Your instructions:
Write every line of the material out exactly as shown.

───── Supplied material ─────

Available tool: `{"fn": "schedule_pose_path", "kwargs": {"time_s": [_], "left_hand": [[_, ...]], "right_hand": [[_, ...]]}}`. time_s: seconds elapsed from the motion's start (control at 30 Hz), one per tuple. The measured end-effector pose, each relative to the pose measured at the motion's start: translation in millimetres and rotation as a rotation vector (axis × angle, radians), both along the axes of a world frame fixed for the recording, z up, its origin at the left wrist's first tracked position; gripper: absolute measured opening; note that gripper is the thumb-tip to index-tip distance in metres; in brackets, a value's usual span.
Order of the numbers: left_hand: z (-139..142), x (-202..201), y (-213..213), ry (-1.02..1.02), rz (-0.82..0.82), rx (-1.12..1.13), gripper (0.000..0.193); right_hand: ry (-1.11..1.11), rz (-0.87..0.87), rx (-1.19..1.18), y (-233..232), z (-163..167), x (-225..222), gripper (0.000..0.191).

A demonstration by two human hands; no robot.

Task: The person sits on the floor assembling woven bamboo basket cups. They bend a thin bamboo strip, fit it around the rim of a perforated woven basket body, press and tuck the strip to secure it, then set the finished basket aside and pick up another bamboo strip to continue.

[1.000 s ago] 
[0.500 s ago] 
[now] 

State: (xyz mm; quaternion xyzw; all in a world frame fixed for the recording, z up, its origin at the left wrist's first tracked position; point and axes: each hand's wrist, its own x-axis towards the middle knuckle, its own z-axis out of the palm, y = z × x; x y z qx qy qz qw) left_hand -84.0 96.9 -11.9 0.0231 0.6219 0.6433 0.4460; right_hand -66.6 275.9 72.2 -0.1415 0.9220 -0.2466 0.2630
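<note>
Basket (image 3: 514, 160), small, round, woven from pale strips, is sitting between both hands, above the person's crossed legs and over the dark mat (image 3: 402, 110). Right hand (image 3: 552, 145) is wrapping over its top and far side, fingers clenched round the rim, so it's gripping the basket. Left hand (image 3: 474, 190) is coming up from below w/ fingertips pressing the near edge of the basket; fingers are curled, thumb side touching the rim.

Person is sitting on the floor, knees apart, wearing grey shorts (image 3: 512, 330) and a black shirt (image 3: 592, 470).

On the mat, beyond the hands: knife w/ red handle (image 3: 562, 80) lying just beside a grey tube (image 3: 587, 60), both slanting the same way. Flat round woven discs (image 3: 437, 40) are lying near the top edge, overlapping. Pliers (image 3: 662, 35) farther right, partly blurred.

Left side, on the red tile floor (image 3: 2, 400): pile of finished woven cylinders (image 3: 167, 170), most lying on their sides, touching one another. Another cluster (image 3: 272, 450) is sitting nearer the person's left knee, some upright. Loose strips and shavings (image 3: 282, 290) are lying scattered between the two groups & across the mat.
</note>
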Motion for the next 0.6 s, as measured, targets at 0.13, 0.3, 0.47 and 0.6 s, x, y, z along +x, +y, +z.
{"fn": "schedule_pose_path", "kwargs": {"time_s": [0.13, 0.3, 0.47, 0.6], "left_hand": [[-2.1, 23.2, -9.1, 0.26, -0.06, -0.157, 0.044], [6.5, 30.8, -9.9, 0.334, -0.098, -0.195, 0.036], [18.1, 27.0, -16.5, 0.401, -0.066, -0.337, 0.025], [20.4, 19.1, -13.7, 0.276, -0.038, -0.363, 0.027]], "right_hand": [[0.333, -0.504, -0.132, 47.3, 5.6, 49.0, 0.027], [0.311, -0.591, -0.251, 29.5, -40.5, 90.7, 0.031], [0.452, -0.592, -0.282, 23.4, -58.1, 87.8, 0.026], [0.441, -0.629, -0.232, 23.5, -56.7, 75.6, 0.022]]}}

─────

Reply to the task:
Available tool: `{"fn": "schedule_pose_path", "kwargs": {"time_s": [_], "left_hand": [[_, ...]], "right_hand": [[_, ...]]}}`. time_s: seconds elapsed from the motion's start (control at 30 Hz), one per tuple. The measured end-effector pose, each relative to the pose measured at the motion's start: translation in millimetres and rotation as a rotation vector (axis × angle, radians), both along the axes of a world frame fixed for the recording, z up, its origin at the left wrist's first tracked position; gripper: absolute measured opening; note that gripper is the thumb-tip to index-tip distance in metres; in brackets, a value's usual span.
Order of the numbers: left_hand: z (-139..142), x (-202..201), y (-213..213), ry (-1.02..1.02), rz (-0.82..0.82), rx (-1.12..1.13), gripper (0.000..0.193); right_hand: ry (-1.11..1.11), rz (-0.87..0.87), rx (-1.19..1.18), y (-233..232), z (-163..167), x (-225..222), gripper (0.000..0.191).

A demonstration by two human hands; no robot.

Task: The person sits on the floor assembling woven bamboo basket cups. They bend a thin bamboo strip, fit it around the rim of a perforated woven basket body, press and tuck the strip to secure it, then set the finished basket aside and pick up another bamboo strip to continue.

[1.000 s ago] 
[0.500 s ago] 
[now] 

State: (xyz mm; quaternion xyzw; all in a world frame fixed for the recording, z up, its origin at the left wrist's first tracked position; point and axes: each hand's wrist, its own x-axis towards the middle knuckle, its own z-axis out of the palm, y = z × x; x y z qx qy qz qw) left_hand -84.0 96.9 -11.9 0.0231 0.6219 0.6433 0.4460; right_hand -66.6 275.9 72.2 -0.1415 0.9220 -0.2466 0.2630
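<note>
Basket (image 3: 514, 160), small, round, woven from pale strips, is sitting between both hands, above the person's crossed legs and over the dark mat (image 3: 402, 110). Right hand (image 3: 552, 145) is wrapping over its top and far side, fingers clenched round the rim, so it's gripping the basket. Left hand (image 3: 474, 190) is coming up from below w/ fingertips pressing the near edge of the basket; fingers are curled, thumb side touching the rim.

Person is sitting on the floor, knees apart, wearing grey shorts (image 3: 512, 330) and a black shirt (image 3: 592, 470).

On the mat, beyond the hands: knife w/ red handle (image 3: 562, 80) lying just beside a grey tube (image 3: 587, 60), both slanting the same way. Flat round woven discs (image 3: 437, 40) are lying near the top edge, overlapping. Pliers (image 3: 662, 35) farther right, partly blurred.

Left side, on the red tile floor (image 3: 2, 400): pile of finished woven cylinders (image 3: 167, 170), most lying on their sides, touching one another. Another cluster (image 3: 272, 450) is sitting nearer the person's left knee, some upright. Loose strips and shavings (image 3: 282, 290) are lying scattered between the two groups & across the mat.
</note>
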Motion for the next 0.6 s, as measured, targets at 0.13, 0.3, 0.47 and 0.6 s, x, y, z along +x, +y, +z.
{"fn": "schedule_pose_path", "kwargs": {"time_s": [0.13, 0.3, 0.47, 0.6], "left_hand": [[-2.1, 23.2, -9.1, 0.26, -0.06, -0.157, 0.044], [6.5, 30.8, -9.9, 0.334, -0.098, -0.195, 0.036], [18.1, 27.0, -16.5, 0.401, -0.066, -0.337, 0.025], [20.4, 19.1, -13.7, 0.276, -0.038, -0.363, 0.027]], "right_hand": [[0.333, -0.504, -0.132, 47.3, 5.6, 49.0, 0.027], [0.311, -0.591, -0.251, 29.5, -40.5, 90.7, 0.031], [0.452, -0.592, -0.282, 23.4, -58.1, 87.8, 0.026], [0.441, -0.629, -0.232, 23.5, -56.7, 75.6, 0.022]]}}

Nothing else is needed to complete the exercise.